Il est vrai qu’il n’y a pas plus aveugle que celui qui refuse de voir, mais en observant les médias occidentaux et les nôtres et en comparant les débats sur la question, une immense honte me submerge en tant que journaliste. Une question me taraude l’esprit : Parle-t-on de la même conférence qui a eu lieu à l’UCAD ?

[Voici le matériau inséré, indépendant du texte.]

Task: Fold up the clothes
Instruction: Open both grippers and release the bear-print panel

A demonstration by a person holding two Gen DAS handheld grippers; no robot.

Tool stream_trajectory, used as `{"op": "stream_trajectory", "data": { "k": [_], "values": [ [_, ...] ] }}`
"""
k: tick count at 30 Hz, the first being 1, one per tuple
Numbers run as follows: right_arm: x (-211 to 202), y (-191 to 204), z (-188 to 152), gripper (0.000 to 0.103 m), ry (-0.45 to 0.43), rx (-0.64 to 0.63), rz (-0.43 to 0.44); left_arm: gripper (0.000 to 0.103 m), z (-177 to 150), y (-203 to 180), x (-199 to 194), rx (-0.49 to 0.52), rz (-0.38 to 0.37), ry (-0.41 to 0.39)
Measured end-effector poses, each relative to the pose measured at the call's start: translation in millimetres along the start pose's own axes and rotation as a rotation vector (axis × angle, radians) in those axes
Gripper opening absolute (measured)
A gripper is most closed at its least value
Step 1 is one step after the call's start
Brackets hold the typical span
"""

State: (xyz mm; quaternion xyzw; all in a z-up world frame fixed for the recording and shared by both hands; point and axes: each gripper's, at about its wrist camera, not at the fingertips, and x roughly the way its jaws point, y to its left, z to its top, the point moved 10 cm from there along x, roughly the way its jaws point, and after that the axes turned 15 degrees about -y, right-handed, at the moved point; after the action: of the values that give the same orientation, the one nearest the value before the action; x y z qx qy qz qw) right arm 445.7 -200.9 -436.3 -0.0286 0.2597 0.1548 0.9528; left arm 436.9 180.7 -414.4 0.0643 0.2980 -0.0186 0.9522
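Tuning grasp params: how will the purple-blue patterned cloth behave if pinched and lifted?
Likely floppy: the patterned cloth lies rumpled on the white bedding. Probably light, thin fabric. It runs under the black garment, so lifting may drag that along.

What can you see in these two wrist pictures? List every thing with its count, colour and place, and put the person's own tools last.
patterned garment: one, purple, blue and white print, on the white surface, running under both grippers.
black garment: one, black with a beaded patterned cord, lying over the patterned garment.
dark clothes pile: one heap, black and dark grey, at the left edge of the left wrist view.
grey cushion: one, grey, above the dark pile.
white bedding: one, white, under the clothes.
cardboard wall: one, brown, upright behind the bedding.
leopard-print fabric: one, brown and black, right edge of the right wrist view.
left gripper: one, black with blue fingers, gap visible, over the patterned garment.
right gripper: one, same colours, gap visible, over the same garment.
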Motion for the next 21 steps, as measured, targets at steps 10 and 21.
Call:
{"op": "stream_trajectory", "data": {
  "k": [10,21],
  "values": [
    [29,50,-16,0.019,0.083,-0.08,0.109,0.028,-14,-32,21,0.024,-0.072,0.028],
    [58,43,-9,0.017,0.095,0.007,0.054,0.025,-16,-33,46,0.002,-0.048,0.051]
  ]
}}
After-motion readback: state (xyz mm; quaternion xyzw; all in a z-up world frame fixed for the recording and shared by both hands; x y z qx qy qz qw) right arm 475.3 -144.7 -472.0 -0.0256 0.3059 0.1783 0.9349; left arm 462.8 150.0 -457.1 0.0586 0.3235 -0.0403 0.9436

À mon avis, personne – je dis bien personne – n’a jamais donné une réponse aussi cruelle et radicale que celle qu’Ousmane Sonko a lancée aux militants pro-LGBT. Sa réponse est à la limite sanglante et purement homophobe. En tant que quelqu’un qui s’est toujours illustré dans la lutte contre l’homosexualité au Sénégal, l’un des rares journalistes à se déclarer ouvertement homophobe, je commence réellement à douter de certaines personnes pour qui j’avais beaucoup d’estime, « mbadou yèè ?« .
Bref, pour quiconque comprend un tant soit peu la langue française, le discours de l’ex-maire de Ziguinchor ne peut frustrer qu’un pro-LGBT. Oui, je l’ai dit et je l’assume. « Kou wakhoul deugueuh, wakh fene« . De confession musulmane, ma religion m’interdit de mentir.